**Exercise:**
Retype the data in its entirety, with no word changed.

**Dataset excerpt:**
------------------------------
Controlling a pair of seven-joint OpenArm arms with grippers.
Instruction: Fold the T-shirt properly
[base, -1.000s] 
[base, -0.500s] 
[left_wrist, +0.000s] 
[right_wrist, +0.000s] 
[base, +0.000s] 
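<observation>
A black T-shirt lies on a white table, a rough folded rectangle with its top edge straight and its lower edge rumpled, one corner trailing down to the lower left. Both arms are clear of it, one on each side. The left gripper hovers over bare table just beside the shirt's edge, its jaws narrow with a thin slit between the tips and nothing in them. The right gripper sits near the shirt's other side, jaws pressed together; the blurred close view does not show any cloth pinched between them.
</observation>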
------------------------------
**Solution below:**
Controlling a pair of seven-joint OpenArm arms with grippers.
Instruction: Fold the T-shirt properly
[base, -1.000s] 
[base, -0.500s] 
[left_wrist, +0.000s] 
[right_wrist, +0.000s] 
[base, +0.000s] 
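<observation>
A black T-shirt lies on a white table, a rough folded rectangle with its top edge straight and its lower edge rumpled, one corner trailing down to the lower left. Both arms are clear of it, one on each side. The left gripper hovers over bare table just beside the shirt's edge, its jaws narrow with a thin slit between the tips and nothing in them. The right gripper sits near the shirt's other side, jaws pressed together; the blurred close view does not show any cloth pinched between them.
</observation>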

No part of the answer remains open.